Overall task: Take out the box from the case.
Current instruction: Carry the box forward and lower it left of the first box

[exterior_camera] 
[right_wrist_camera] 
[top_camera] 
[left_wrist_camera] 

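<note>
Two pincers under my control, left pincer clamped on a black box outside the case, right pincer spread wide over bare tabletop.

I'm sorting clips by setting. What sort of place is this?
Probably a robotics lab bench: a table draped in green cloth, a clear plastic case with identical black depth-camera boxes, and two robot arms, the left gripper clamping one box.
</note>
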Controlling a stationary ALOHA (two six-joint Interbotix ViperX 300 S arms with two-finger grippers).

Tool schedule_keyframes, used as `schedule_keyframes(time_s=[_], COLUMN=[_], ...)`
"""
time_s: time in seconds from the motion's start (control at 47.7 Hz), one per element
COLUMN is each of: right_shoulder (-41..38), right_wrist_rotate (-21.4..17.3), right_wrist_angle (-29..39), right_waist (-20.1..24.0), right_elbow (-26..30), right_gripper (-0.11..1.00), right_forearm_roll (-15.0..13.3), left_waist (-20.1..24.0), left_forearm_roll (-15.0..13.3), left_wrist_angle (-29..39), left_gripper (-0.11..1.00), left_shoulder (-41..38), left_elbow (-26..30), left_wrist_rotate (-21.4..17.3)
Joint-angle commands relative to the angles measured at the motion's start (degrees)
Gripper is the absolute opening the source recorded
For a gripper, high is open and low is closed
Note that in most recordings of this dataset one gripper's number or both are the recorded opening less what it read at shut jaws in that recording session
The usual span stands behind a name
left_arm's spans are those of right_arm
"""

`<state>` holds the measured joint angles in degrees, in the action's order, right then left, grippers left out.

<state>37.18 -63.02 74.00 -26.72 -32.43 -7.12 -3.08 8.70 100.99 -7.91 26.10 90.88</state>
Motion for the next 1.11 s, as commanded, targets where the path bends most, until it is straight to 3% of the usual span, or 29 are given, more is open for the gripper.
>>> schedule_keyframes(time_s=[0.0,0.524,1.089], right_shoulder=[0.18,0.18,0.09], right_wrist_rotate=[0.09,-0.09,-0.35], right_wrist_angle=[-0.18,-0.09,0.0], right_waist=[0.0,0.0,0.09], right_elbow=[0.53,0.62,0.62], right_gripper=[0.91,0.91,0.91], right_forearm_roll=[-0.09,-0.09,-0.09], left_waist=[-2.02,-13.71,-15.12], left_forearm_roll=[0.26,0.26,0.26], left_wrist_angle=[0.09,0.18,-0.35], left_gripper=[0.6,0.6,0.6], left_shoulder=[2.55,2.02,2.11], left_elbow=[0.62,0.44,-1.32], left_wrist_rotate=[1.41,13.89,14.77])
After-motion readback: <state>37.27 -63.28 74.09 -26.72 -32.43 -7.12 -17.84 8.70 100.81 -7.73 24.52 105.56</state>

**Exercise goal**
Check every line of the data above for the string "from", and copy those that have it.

**Exercise result**
Overall task: Take out the box from the case.
time_s: time in seconds from the motion's start (control at 47.7 Hz), one per element

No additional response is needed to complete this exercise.